We should be skeptical of all politicians, including Lagos & Chávez. Nevertheless, Lagos appears to me to be one of the most honest and effective of the bunch. He left office even more popular than when he entered, so clearly a lot of Chileans have a high opinion of him. He is of course pragmatic -- like all successful and long-lasting politicians, Left or Right. What the French call a possibiliste. And he is also cautious, as anybody governing Chile (with its terrible recent history) should be. So if his policies were "liberal" or "neoliberal", that was due less to his personal wishes than to his estimate (pretty astute, I think) of what his government could get away with.
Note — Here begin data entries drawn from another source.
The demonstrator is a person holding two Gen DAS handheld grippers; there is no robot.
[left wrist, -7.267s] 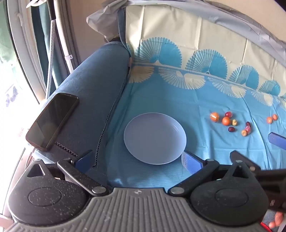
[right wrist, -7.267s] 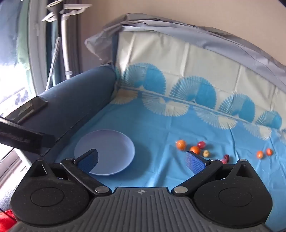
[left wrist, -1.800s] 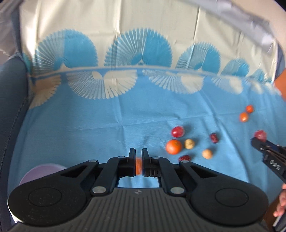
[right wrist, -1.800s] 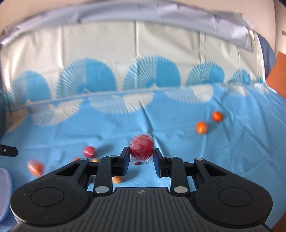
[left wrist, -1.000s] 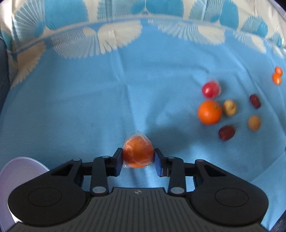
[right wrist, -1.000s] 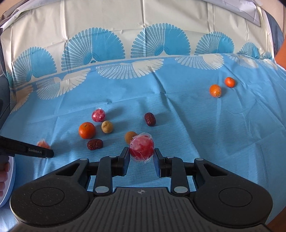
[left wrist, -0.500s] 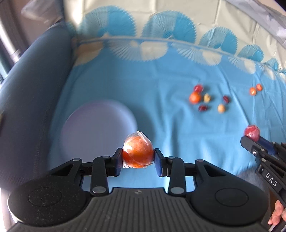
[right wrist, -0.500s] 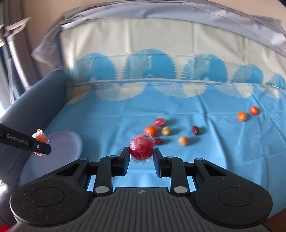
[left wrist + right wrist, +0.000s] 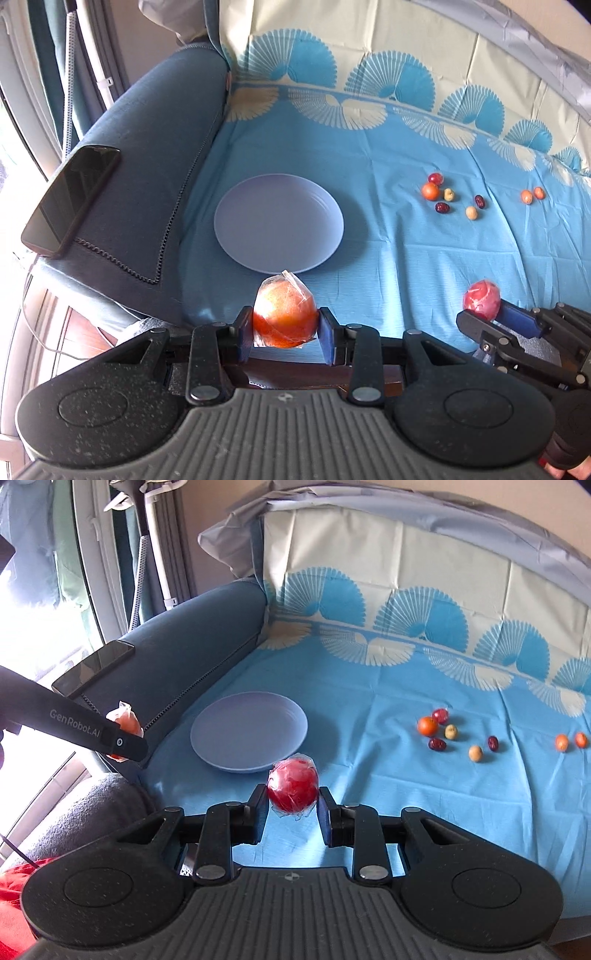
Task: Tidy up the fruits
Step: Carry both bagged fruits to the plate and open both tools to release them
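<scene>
Both grippers have pulled back from the lavender plate (image 9: 236, 206): left gripper (image 9: 285, 330) clamps a slippery film-wrapped orange (image 9: 284, 314), right gripper (image 9: 292, 802) a wrapped red fruit (image 9: 292, 782); both look light and firm, best held at mid-girth.

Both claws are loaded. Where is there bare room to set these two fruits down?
The plate holds nothing; its whole dish is free. Bare cloth also lies between the plate's right rim and the small fruit cluster. That cluster is crowded. The left armrest carries a phone.
</scene>
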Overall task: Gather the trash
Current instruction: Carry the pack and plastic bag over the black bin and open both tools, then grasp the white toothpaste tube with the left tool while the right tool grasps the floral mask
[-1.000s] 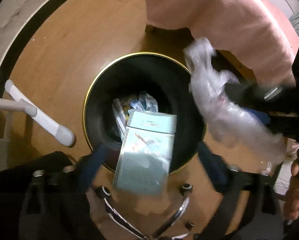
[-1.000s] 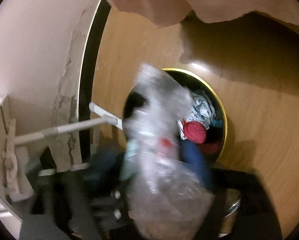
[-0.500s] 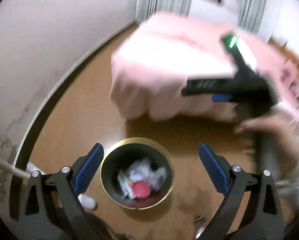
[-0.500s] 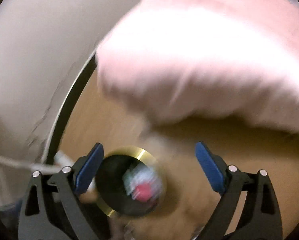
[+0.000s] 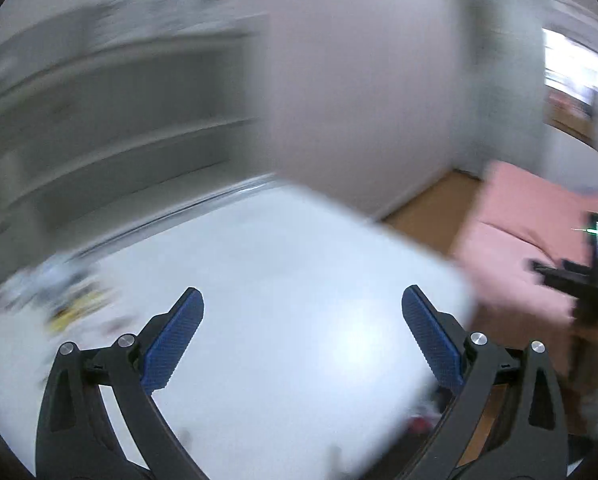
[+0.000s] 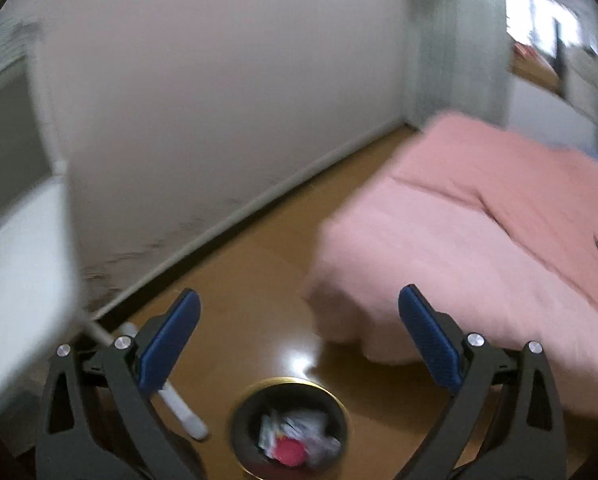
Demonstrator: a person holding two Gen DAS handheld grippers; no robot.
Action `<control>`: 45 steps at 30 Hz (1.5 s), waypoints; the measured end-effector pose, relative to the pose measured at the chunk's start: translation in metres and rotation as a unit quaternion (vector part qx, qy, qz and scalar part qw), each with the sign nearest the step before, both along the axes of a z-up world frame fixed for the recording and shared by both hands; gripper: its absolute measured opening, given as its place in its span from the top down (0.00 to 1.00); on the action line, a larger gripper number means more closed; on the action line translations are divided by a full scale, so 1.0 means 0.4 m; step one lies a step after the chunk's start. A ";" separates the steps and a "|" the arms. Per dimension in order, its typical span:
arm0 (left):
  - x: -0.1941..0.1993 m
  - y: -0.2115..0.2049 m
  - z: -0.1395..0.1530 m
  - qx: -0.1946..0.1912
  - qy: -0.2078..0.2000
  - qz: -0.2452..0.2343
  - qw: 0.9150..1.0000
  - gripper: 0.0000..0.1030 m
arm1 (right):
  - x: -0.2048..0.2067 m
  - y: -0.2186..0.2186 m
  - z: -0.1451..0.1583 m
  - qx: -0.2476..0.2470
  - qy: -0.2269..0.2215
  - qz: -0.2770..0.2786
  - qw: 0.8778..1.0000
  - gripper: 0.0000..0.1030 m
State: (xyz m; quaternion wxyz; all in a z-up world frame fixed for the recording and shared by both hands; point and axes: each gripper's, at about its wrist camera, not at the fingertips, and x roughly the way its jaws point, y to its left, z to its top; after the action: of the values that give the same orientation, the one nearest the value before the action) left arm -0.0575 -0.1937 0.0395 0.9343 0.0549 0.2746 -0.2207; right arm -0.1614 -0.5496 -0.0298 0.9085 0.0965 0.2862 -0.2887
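Both fisheye views are motion-blurred, dim at the bowed edges, with glare on the floor (image 6: 299, 360).

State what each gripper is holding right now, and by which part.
Nothing is held. The left gripper and the right gripper both stand open and empty; the trash lies in the bin.

Beyond my right gripper (image 6: 299, 336), bare floor (image 6: 259, 280) runs open between wall (image 6: 219, 100) and pink bed (image 6: 479, 232); the bin (image 6: 291, 428) stands on the floor below, a white table's (image 6: 23, 280) edge at left.

left wrist over white table (image 5: 299, 280), right wrist over bin (image 6: 291, 388)
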 end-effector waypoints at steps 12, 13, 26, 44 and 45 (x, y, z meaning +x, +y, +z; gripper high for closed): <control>0.094 0.463 -0.111 0.070 0.129 0.195 0.970 0.06 | 0.415 0.652 0.066 0.024 0.044 0.421 0.906 0.07; 0.096 0.471 -0.120 0.076 0.134 0.191 0.969 0.06 | 0.426 0.690 0.061 0.029 0.054 0.440 0.896 0.07; 0.286 0.477 -0.199 0.135 0.160 0.110 0.972 0.07 | 0.536 0.970 0.045 0.045 0.123 0.523 0.842 0.07; 0.256 0.513 -0.181 0.023 0.145 0.075 0.986 0.87 | 0.588 1.076 0.014 0.055 0.141 0.552 0.820 0.79; 0.247 0.520 -0.177 0.015 0.143 0.080 0.986 0.87 | 0.581 1.064 0.018 0.063 0.133 0.551 0.821 0.79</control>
State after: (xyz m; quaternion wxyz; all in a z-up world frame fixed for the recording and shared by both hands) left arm 0.0415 0.0145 -0.0312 0.8989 0.0145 0.4125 -0.1471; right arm 0.0712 -0.1238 -0.0224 0.8610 -0.0594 0.4278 0.2687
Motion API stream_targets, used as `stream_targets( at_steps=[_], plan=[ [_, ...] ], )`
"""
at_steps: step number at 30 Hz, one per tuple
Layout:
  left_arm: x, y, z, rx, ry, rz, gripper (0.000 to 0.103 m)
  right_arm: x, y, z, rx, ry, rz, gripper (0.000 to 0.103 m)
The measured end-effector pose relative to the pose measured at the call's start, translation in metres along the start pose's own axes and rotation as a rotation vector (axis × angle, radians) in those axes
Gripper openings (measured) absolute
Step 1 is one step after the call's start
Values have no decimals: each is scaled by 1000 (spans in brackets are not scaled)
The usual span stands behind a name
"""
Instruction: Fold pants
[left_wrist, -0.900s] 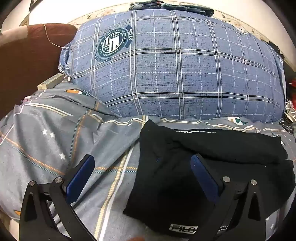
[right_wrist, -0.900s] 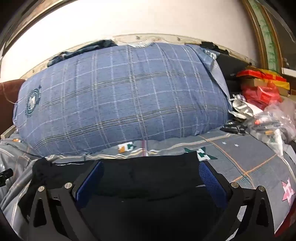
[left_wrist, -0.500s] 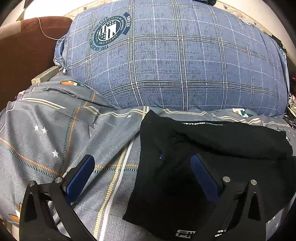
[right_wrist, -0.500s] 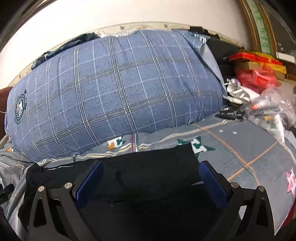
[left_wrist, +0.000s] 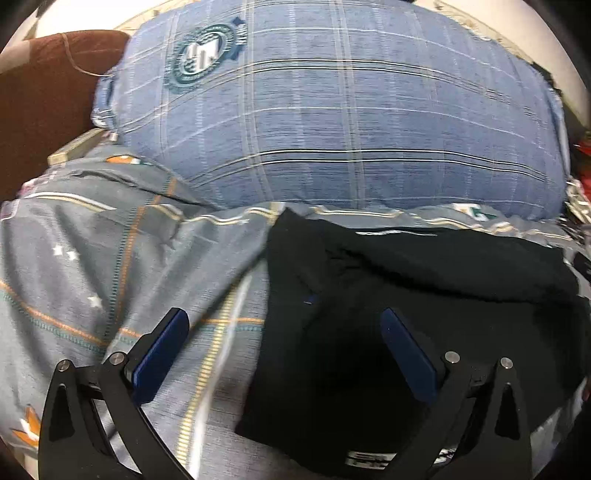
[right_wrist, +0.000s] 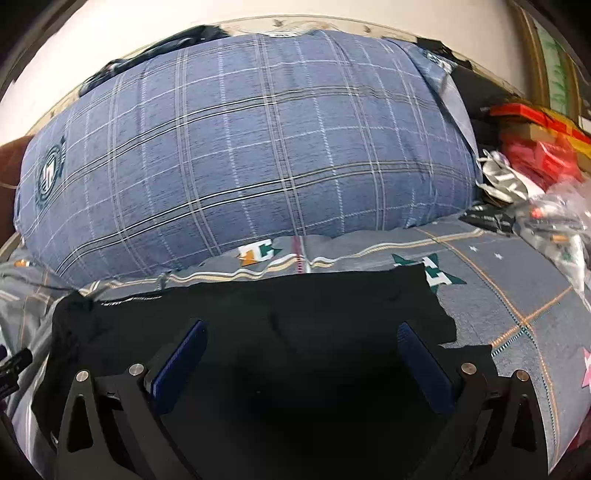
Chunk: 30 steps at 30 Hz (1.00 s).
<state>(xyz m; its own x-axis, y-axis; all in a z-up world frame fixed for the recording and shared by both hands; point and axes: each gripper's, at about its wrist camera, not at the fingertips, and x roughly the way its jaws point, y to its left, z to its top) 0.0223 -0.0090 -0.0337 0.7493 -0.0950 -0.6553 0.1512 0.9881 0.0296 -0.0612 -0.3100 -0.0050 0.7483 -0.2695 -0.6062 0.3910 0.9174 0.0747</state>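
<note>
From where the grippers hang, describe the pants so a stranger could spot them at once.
Find the big blue plaid pillow at the head of the bed. Just in front of it, on the grey patterned bedsheet, lie the black pants. They are the only plain black cloth there, loosely folded.

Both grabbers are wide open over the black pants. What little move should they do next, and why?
Probably lower each hand-held gripper, left and right, onto the black pants and pinch an edge. Both are open and hold nothing, and the pants lie flat on the grey bedsheet, apparently partly folded, in front of the blue plaid pillow.
</note>
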Motion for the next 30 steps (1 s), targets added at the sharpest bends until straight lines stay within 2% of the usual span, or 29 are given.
stream_targets(
  at_steps=[4, 7, 12, 15, 19, 23, 26, 30],
  plan=[
    [-1, -16, -8, 31, 27, -136, 103, -6, 11, 0, -63, -21, -14, 103],
    [0, -31, -15, 80, 46, -183, 103, -7, 16, 1, -86, -24, -27, 103],
    [0, -38, -17, 98, 32, -175, 103, -10, 18, 2, -104, -35, -35, 103],
    [6, -37, -20, 98, 52, -157, 103, -10, 18, 3, -108, -39, -42, 103],
    [12, -39, -25, 118, 50, -110, 103, -9, 17, 2, -108, -36, -47, 103],
    [6, -33, -23, 101, 18, -125, 103, -11, 12, 2, -98, -43, -51, 103],
    [6, -28, -20, 78, 32, -137, 103, -12, 7, 1, -87, -43, -54, 103],
    [6, -23, -16, 79, 33, -107, 103, -11, 2, 1, -77, -36, -61, 103]
  ],
)
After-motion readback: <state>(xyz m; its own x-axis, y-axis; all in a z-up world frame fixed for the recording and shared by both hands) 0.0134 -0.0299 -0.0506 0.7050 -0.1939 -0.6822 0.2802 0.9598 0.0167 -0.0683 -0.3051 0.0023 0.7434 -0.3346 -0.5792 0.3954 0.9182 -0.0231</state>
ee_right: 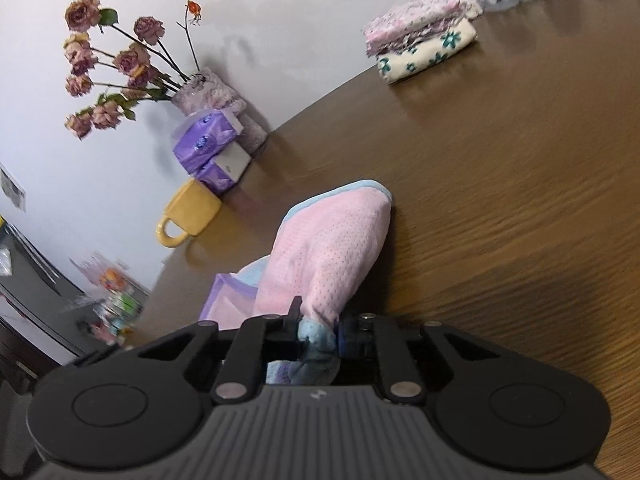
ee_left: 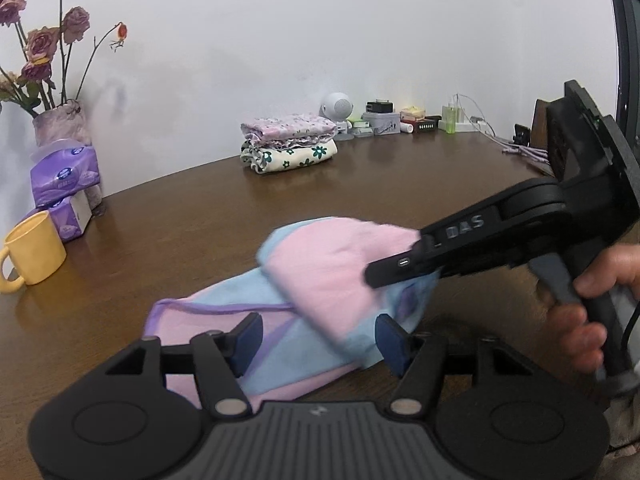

Hugo Chávez is less obviously pragmatic, and far less cautious in what he says -- though I think he's very careful about maintaining good relations with his armed forces, which is a kind of pragmatism. He has also discovered that he can get away with, can dare to pursue, much bolder anti-U.S. policies than could Lagos. Not only that he can do it, but that he will be applauded for it. There are at least three immense differences between Venezuela and Chile that make Chávez's defiant rhetoric and aggressive reforms possible, all of them conjunctural (that is, produced by a convergence of historical processes that may not last long): (1) the high price of petroleum, and Venezuela's abundance of it; Chilean copper is selling well, too, but not like oil. So Chávez has the resources to spend on projects both useful and wasteful. (2) The weakening of the U.S. government's interest or capacity to slap down this opponent, because of its contradictory petroleum needs and the calamitous failure of its Iraq war (which was supposed to secure the needs of U.S. petroleum interests forever, but has ended up producing nothing but costs in all areas -- military depletion, diplomatic weakness, spiraling deficit). (3) The utterly different social-political history of the two countries. Just one aspect to note: Chile has a very large, established and monied conservative bloc, nearly as large as its very deeply established left. Votes, when free (before and after Pinochet) have always been close, with either Right or Left's hold on government precarious. Neither Lagos, nor Allende, nor anybody had the kind of support in the polls that Hugo Chávez musters. I think the main reason that the Right is so ineffective as a political force in Venezuela is that it never really had to bother about mobilizing voters, it was enough for them to make money while a whole series of corruptible governments of the white elite kept the darker masses at bay. The Venezuelan Left is also radically different from that in Chile, where both the Socialist and Communist parties became highly institutionalized, with large bases of trade union members, producing a more cautious political culture than in Venezuela where the ideologues of the Left parties, with much smaller and more marginalized rank-and-files, were responsible to no one but their own visions of the truth.
By the way, here's what Lagos really had to say about Chávez, in an interview in El País (26/03/2007). It sounds very sensible.
¿Considera válidos los análisis que dividen a América Latina entre los países en favor y en contra del presidente venezolano, Hugo Chávez?
Las políticas de Chávez se sustentan en la capacidad financiera que le da el petróleo y no son reproducibles en otros países que no tienen petróleo, donde no tienen esa solvencia. A lo mejor, a muchos jefes de Estado les gustaría tener la chequera abundante; otra cosa es saber darle el mejor uso a esa chequera. En condiciones mucho más modestas, Chile ha experimentado una holgura financiera producto del precio del cobre y ha hecho un uso cuidadoso de esos fondos, destinando parte de esos recursos al desarrollo en ciencia y tecnología y guardando otra parte... El tema de los pros y los anti Chávez es maniqueo.